El spot publicitario estrenado en el prime time de “Gran Cuñado” por la U.T.E. de De Narváez a un costo de $528.000.- por emisión, inaugura en la Argentina un nuevo tipo de aviso político: el de la publicidad con objetivo post electoral.
Los exhibición de los denodados esfuerzos de la joven vanguardia esclarecida en su búsqueda de ciudadanos comprometidos que no aparecen, difícilmente sea un instrumento apto para conseguir fiscales en barrios esquivos, sobre todo cuando deja a sus eventuales destinatarios como cobardes que le cierran la puerta en la cara o atisban desde sus escondrijos a los adalides de don Francisco.
Entiendo que el objetivo real del aviso es inaugurar la serie de explicaciones que darán de Narváez y sus asociados para afrontar la contundencia de su derrota en las urnas, la que intentará ser mostrada como el fruto de un gigantesco fraude. Claro, ¡como «ellos» contarán los votos de nuevo, volverán a hacernos trampa!.
Sin signos visibles de insanía de su parte, es de suponer que Francisco de Narváez tiene claro que los del fraude es un gigantesco macanazo (certeza que, por razones psiquiátricas, no tenemos respecto a otra propulsora de la victimización electoral, Elisa Carrió). Lo que hay es un anticipo de la pulseada que se viene después de las elecciones, en la cual los sectores que han procurado limar consecuentemente al gobierno democrático iniciarán una fase de mayor virulencia, en la medida en la que sus ilusiones electorales no se vean del todo reflejadas en la realidad.
Por ello, ya asoman estos recursos, impropios de fuerzas políticas serias, y en capacidad de participar en un acto eleccionario con chances de ganar: hay un correlato directo entre la capacidad de conseguir ciudadanos dispuestos a desempeñarse como fiscales y la de conseguir votos. Por algo a los partidos mas pequeños es típico verlos el día de las elecciones sin fiscales de mesa y con un solitario y empeñoso fiscal general recorriendo las escuelas de la circunscripción. Del mismo modo al peronismo y al radicalismo jamás les faltan fiscales, y cuando excepcionalmente así ha sido, ello ocurrió preanunciando catástrofes electorales en determinado distrito.

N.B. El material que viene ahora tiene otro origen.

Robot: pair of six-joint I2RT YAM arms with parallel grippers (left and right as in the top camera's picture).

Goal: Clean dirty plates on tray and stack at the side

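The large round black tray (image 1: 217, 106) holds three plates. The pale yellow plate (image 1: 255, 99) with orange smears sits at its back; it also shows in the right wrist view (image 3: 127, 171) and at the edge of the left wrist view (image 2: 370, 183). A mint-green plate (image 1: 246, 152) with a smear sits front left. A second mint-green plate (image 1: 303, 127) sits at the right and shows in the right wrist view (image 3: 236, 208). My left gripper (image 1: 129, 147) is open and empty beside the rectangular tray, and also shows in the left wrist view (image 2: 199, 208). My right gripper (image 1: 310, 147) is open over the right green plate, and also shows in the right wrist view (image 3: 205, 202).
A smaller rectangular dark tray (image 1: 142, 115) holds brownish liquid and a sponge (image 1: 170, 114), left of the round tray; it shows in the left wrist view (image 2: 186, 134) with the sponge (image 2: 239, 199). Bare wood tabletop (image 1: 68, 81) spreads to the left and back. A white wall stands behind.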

Que la historia del fraude (o de la versión carrotiana de «no tienen libertad para votar») es una mentira está al alcance de cualquiera que haya participado de cerca en algún acto electoral (esto no quiere decir que no se hagan aquí o allá maniobras, sino que nunca adquieren la envergadura como para cambiar el resultado de una elección). Suficiente argumentación ha expuesto en su post al respecto Gerardo F. en Tirando al medio (ver
aquí), pero creo que se puede agregar como ejemplo lo ocurrido en 2007 en buena parte de ese conurbano inaccesible: una buena cantidad de intendentes pejotistas fueron vencidos en sus propios bastiones por candidatos que de una u otra manera representaron una novedad, ilusoria o real para el electorado. Que esos candidatos triunfantes también fueran peronistas refuerza nuestra tesis de que la gente vota de una manera y no de otra por razones político-ideológicas, y no porque no sabe, no puede o porque la llevan de la nariz. Esos comicios, en los cuales la derrota de Manolo Quindimil estuvo lejos de ser la única, pero fue la mas ruidosa, sirven para desarmar desde dos ángulos la torpe argumentación de Narváez, Carrió y cía.: por un lado porque demuestra que a los aparatos en el poder se les puede ganar cuando se tienen votos y por el otro porque acredita que la gente (el pueblo, bah) observa y decide cambiar si ve alternativas válidas y si el cambio le parece necesario.
Esto no obsta a que la victimización sea un arma para deslucir victorias ajenas y que la oposición la usará intensamente antes, durante y después del comicio.